Child's play drum with painting on it. Drum stick accessioned seperately
Toy drum made from a synthetic leather frame with rawhide pulled on either side. The top has a painted image of a Native American with a large feathered headdress. The bottom side has a painted image of a red S-curved arrow. At the side of the drum there is a loop of rawhide strip tied. There is a red feather and a yellow feather attached at the base of this tie with a tag that reads, "Seminole Indian Tom Tom made in Fla by Buffalo Tiger." The back of the tag reads, "1.50"
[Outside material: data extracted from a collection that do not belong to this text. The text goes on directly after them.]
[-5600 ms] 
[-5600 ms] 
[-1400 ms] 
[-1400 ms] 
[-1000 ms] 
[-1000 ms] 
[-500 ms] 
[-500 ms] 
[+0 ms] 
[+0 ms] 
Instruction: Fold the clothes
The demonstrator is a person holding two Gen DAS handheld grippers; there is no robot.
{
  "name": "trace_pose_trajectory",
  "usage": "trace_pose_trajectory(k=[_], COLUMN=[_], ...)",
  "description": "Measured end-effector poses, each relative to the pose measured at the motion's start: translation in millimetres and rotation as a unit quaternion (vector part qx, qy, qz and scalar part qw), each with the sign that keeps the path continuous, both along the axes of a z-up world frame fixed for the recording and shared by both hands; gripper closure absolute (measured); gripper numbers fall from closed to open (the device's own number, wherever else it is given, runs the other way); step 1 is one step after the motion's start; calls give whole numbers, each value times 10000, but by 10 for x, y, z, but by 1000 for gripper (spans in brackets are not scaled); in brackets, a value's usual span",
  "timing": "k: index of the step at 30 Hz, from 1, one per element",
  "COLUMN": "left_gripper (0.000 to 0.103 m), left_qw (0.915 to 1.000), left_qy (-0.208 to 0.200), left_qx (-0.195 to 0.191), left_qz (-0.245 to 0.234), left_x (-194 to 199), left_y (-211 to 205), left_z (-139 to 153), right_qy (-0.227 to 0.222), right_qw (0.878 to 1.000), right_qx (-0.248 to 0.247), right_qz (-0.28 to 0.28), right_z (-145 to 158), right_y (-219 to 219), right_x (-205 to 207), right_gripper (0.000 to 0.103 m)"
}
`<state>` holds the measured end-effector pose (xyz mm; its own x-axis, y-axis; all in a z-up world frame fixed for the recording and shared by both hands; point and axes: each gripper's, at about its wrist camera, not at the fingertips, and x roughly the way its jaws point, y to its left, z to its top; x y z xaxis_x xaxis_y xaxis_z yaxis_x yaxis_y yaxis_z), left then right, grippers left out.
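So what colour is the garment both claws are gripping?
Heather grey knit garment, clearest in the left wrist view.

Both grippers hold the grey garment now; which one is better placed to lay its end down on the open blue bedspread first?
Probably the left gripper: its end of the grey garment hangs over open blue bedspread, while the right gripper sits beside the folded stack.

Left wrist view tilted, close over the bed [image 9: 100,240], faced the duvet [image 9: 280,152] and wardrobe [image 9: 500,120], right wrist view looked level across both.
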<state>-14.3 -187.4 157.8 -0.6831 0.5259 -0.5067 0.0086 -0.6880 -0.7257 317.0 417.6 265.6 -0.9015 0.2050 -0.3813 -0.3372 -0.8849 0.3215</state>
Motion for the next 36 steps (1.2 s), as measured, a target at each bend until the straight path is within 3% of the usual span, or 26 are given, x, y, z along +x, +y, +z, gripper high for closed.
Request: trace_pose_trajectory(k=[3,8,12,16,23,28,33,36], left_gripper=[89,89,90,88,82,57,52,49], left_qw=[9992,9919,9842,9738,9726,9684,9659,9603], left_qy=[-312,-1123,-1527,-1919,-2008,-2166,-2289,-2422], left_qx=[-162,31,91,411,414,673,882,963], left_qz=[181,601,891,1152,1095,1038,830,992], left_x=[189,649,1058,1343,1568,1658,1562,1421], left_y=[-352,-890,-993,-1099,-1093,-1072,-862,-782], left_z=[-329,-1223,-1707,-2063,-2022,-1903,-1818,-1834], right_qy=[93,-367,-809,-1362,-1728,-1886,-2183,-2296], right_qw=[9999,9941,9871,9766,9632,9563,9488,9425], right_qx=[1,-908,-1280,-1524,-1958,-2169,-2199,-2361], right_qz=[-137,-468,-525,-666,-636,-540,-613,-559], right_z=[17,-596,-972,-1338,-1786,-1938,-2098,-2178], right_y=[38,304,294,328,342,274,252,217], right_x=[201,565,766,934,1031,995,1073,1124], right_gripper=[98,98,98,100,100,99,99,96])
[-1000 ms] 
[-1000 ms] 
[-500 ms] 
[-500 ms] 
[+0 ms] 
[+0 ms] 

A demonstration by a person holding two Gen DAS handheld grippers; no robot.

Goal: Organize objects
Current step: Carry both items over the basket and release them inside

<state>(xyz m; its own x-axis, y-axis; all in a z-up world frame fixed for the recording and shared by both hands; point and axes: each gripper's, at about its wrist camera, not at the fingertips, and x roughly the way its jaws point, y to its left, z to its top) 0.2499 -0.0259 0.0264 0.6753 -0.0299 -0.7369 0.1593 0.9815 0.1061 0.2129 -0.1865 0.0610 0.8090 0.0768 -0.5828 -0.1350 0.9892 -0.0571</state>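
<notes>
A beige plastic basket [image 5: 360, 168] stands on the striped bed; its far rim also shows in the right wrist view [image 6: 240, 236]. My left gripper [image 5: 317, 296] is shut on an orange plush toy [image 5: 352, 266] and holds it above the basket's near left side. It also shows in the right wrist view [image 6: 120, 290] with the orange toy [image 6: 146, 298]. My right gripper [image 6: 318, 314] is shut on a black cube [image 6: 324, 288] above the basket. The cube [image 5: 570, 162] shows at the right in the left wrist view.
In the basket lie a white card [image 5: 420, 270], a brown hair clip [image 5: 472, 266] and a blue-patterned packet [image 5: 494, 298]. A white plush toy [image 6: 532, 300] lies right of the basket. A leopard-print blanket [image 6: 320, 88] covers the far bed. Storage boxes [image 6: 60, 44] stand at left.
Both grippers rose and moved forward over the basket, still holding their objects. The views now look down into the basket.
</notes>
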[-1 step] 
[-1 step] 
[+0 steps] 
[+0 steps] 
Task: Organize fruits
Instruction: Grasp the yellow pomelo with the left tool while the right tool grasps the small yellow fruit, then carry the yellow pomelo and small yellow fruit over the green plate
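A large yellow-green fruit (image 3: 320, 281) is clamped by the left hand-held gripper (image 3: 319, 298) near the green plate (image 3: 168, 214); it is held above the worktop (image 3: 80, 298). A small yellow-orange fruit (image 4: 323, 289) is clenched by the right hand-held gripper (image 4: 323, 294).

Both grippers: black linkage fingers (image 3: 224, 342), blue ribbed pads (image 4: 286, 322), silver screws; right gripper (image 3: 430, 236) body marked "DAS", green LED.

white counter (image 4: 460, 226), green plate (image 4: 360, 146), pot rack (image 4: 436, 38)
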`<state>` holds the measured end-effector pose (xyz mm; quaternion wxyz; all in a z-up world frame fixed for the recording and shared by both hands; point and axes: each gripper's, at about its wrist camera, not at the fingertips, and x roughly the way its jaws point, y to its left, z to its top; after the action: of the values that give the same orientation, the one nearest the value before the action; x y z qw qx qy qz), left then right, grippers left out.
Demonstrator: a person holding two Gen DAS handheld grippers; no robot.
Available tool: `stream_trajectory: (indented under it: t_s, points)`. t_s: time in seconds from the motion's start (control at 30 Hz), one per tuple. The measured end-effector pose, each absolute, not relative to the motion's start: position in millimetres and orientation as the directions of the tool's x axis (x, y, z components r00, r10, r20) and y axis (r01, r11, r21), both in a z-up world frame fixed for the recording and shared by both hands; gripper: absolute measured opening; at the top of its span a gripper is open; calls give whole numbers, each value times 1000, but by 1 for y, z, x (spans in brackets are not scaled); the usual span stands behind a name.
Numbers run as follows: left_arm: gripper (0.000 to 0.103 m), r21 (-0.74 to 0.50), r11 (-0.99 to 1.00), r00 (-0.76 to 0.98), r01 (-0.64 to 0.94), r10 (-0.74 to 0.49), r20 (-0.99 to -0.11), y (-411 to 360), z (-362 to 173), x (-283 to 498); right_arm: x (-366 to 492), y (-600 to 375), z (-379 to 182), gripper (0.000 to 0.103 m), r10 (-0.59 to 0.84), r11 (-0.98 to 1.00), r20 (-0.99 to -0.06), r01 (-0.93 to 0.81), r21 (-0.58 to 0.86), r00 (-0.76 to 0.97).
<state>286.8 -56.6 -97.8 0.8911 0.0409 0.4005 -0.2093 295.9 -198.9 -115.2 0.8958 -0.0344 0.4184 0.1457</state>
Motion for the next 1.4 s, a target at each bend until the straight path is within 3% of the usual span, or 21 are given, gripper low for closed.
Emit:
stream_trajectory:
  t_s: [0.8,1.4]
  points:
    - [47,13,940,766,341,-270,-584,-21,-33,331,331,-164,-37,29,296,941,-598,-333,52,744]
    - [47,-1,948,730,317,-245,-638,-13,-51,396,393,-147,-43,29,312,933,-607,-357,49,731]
Dorothy Downs writes in the "Art of the Florida Seminole and Miccosukee Indians" page 258: In the 1990s Buffalo Tiger and Howard Osceola continue making the craft items they learned to make as children at Musa Isle. They produce large quantities of small drums and rattles, as well as toy knives, spears, and bow and arrows for sale to tourists. These souvenirs are often decorated with bright paint, natural or colored feathers, and beads - to appeal to the tourist conception of what looks "Indian." Buffalo Tiger, who signs his work, continues painstakingly to decorate the drums and other items he makes with the war-bonneted Indian chiefs and southwestern motifs that he learned to paint as a boy. Howard Osceola makes large numbers of drums and rattles that are sold to tourists as inexpensive souvenirs. He uses plastic plumbing pipe, which he cuts into short lengths and spray paints in bright colors. Cow hide is stretched over the openings and, for a rattle, a carved wooden handle is attached. But Osceola also makes large drums by special order for other Indians or collectors, using hollowed out cypress logs for the body and hide for the drumhead. Deer hide is preferred, but since it is not always available cow hide is often used as a substitute.